**Task**
Your copy should repeat each record exactly and contain none of the pictures.
━━━━━━━━━━
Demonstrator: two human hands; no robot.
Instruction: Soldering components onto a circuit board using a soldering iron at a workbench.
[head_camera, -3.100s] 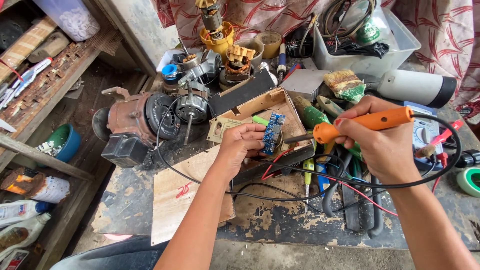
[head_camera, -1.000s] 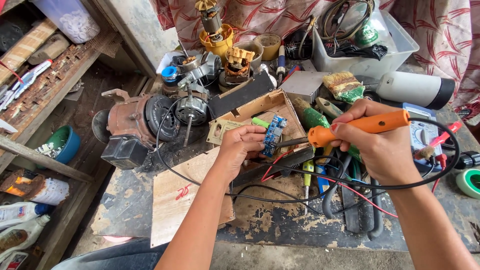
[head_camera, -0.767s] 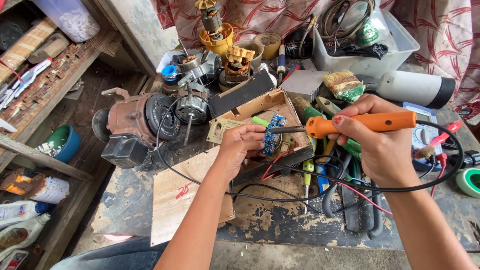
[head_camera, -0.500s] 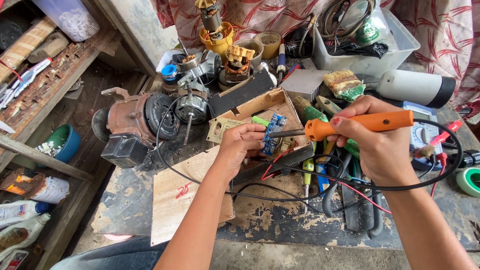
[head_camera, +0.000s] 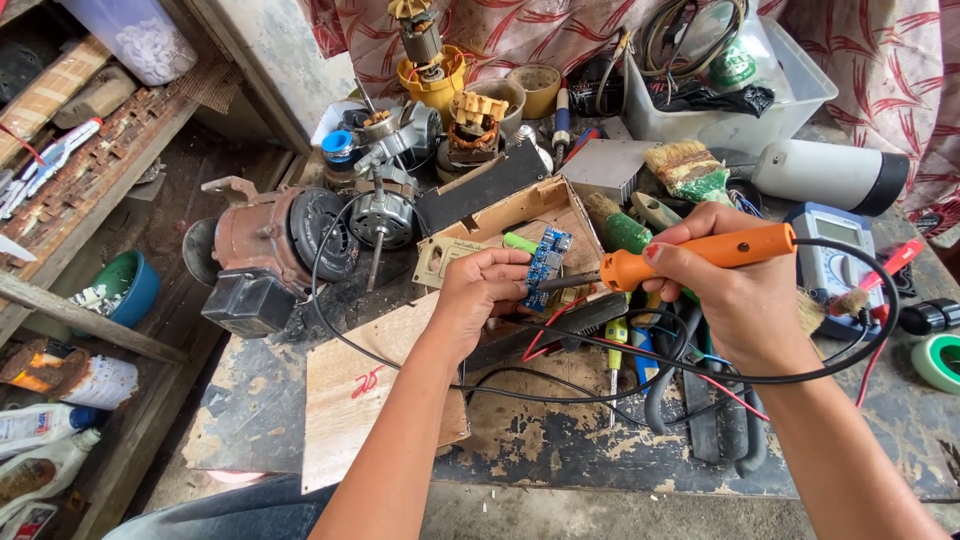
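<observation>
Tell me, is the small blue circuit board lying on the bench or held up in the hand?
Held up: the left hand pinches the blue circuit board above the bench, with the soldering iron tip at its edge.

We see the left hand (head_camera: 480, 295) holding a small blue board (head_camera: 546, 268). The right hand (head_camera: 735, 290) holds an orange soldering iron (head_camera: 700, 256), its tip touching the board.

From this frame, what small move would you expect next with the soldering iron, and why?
Probably a slight nudge of the iron's tip onto a joint: the right hand holds the orange soldering iron with its tip at the edge of the small blue circuit board, which the left hand steadies.
</observation>
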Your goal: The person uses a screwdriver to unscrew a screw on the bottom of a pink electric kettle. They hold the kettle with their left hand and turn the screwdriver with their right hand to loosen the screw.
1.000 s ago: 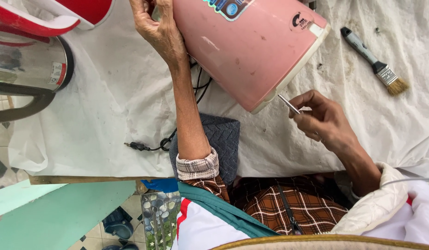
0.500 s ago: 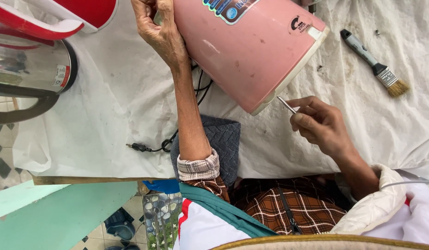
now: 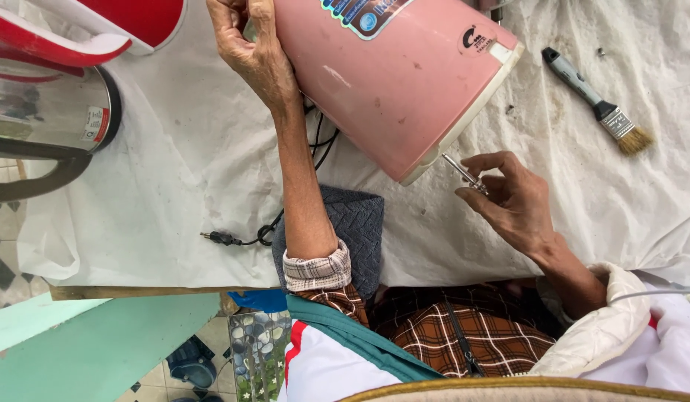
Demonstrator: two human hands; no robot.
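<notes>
Since the earlier frames, only the right hand (image 3: 516,205) has shifted, drawing slightly in toward the pink appliance (image 3: 401,82), while the left hand has kept its place. At the table's far left edge stand a steel kettle (image 3: 51,112) and a red-and-white lid (image 3: 84,30) on the white cloth (image 3: 159,193). Next, the left hand (image 3: 252,56) is clenched on the appliance's upper side, steadying it tilted. A black cord (image 3: 267,231) trails beneath the forearm toward the near edge. The appliance lies slanted, its base rim pointing down and right, toward the near edge. Just beside that rim, the right hand pinches a thin metal tool (image 3: 464,173) between thumb and fingertips; its long axis runs up and left, tip almost touching the rim. This hand is the nearer one to the base. At the far right corner, a paintbrush (image 3: 598,104) lies untouched, well apart.
</notes>
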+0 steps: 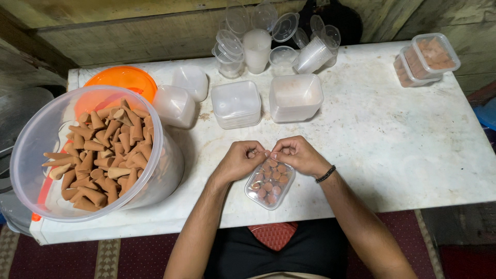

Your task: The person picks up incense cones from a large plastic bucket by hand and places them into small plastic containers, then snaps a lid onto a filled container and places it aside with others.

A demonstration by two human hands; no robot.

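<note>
A small clear plastic box holding several brown cones stands near the front edge of the white table. My left hand and my right hand meet just above the box's far rim, fingers curled in and fingertips touching. Something small seems pinched between the fingertips, but I cannot tell what it is. My right wrist wears a dark bracelet. A big clear tub full of brown cones stands to the left of my left arm.
An orange lid lies behind the tub. Empty clear boxes and lids sit mid-table, with round cups and lids at the back. Two stacked boxes filled with cones stand at the far right corner.
</note>
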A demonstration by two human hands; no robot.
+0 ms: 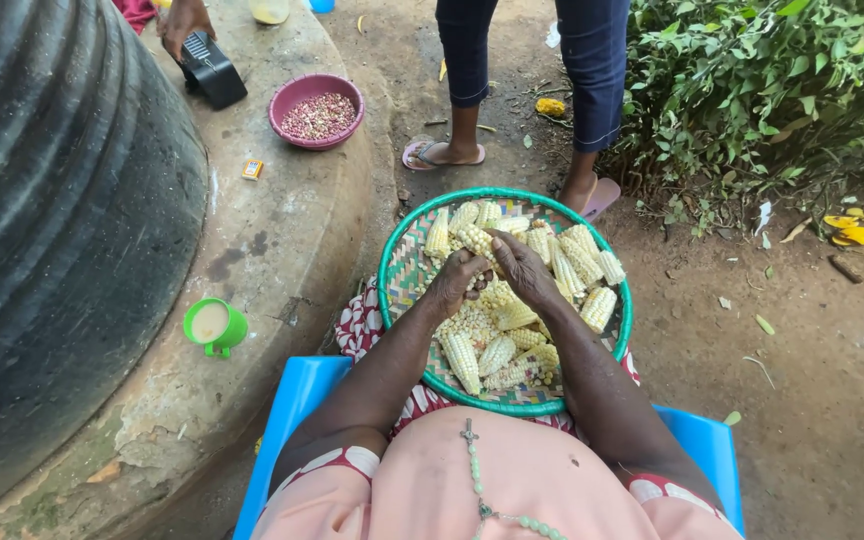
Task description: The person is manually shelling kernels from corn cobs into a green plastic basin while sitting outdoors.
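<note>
A corn cob [479, 243] is gripped between left hand [455, 283] and right hand [524, 268], both closed on it, over the woven tray [402, 262] on the lap. Kernels could be flicked past the green rim, most likely at 12 o'clock, where a bystander's feet [444, 153] crowd. Open ground is left at 3 o'clock; the concrete ledge [282, 240] lies at 9.

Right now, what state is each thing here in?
Round woven tray with green rim: on lap, holding cobs.
Yellow corn cob: gripped by both hands, partly shelled.
Left hand: closed on cob.
Right hand: closed on cob.
Green plastic cup: upright, filled with pale liquid.
Pink bowl: holds reddish grains.
</note>
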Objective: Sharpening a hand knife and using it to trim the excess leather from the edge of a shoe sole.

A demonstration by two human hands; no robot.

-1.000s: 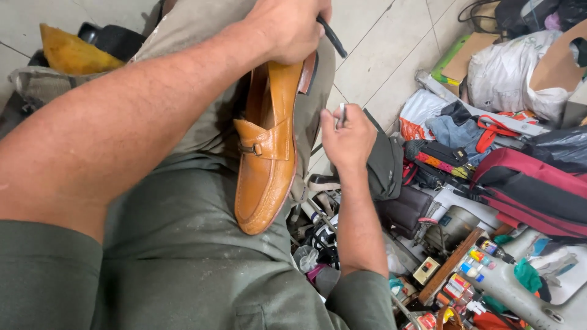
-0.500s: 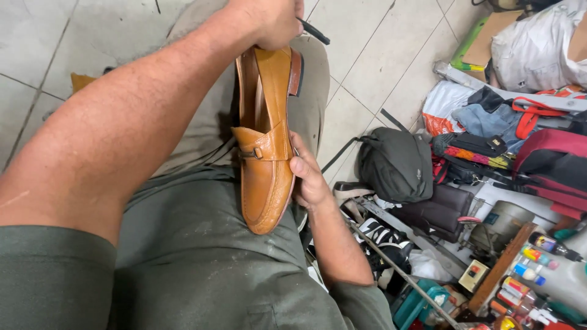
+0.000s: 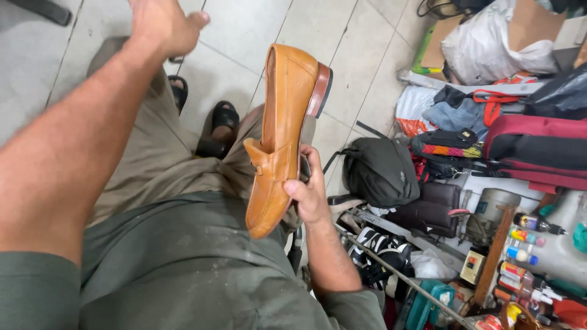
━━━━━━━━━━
**Output of the task**
Demonstrator: two human hands; no robot.
Instruction: Soldering components onto a circuit board using a soldering iron at a workbench.
[head_camera, -3.100s] 
[head_camera, -1.000s] 
[head_camera, -0.767s] 
[head_camera, -0.500s] 
[head_camera, +0.000s] 
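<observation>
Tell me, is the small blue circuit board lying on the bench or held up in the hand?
Held up: the left hand pinches the blue circuit board above the bench, with the soldering iron tip at its edge.

We see the left hand (head_camera: 480, 295) holding a small blue board (head_camera: 546, 268). The right hand (head_camera: 735, 290) holds an orange soldering iron (head_camera: 700, 256), its tip touching the board.

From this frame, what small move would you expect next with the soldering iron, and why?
Probably a slight nudge of the iron's tip onto a joint: the right hand holds the orange soldering iron with its tip at the edge of the small blue circuit board, which the left hand steadies.
</observation>
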Your goal: The person uses a screwdriver to unscrew a screw on the bottom of a pink electric kettle. They hold the kettle with their left hand and turn the screwdriver with their right hand to loosen the screw.
1.000 s ago: 
0.500 s ago: 
now: 
Demonstrator: two human hands; no robot.
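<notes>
Since the earlier frames, only the right hand (image 3: 516,205) has shifted, drawing slightly in toward the pink appliance (image 3: 401,82), while the left hand has kept its place. At the table's far left edge stand a steel kettle (image 3: 51,112) and a red-and-white lid (image 3: 84,30) on the white cloth (image 3: 159,193). Next, the left hand (image 3: 252,56) is clenched on the appliance's upper side, steadying it tilted. A black cord (image 3: 267,231) trails beneath the forearm toward the near edge. The appliance lies slanted, its base rim pointing down and right, toward the near edge. Just beside that rim, the right hand pinches a thin metal tool (image 3: 464,173) between thumb and fingertips; its long axis runs up and left, tip almost touching the rim. This hand is the nearer one to the base. At the far right corner, a paintbrush (image 3: 598,104) lies untouched, well apart.
</notes>
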+0 steps: 

Your task: The person picks up incense cones from a large plastic bucket by hand and places them into small plastic containers, then snaps a lid onto a filled container and places it aside with others.

A demonstration by two human hands; no robot.

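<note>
A small clear plastic box holding several brown cones stands near the front edge of the white table. My left hand and my right hand meet just above the box's far rim, fingers curled in and fingertips touching. Something small seems pinched between the fingertips, but I cannot tell what it is. My right wrist wears a dark bracelet. A big clear tub full of brown cones stands to the left of my left arm.
An orange lid lies behind the tub. Empty clear boxes and lids sit mid-table, with round cups and lids at the back. Two stacked boxes filled with cones stand at the far right corner.
</note>
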A demonstration by two human hands; no robot.
+0 ms: 
Task description: The person is manually shelling kernels from corn cobs into a green plastic basin while sitting outdoors.
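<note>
A corn cob [479, 243] is gripped between left hand [455, 283] and right hand [524, 268], both closed on it, over the woven tray [402, 262] on the lap. Kernels could be flicked past the green rim, most likely at 12 o'clock, where a bystander's feet [444, 153] crowd. Open ground is left at 3 o'clock; the concrete ledge [282, 240] lies at 9.

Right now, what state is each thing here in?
Round woven tray with green rim: on lap, holding cobs.
Yellow corn cob: gripped by both hands, partly shelled.
Left hand: closed on cob.
Right hand: closed on cob.
Green plastic cup: upright, filled with pale liquid.
Pink bowl: holds reddish grains.
</note>
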Objective: Sharpening a hand knife and using it to trim the excess leather from the edge of a shoe sole.

A demonstration by two human hands; no robot.

-1.000s: 
-0.500s: 
+0.000s: 

No additional work remains on the exercise.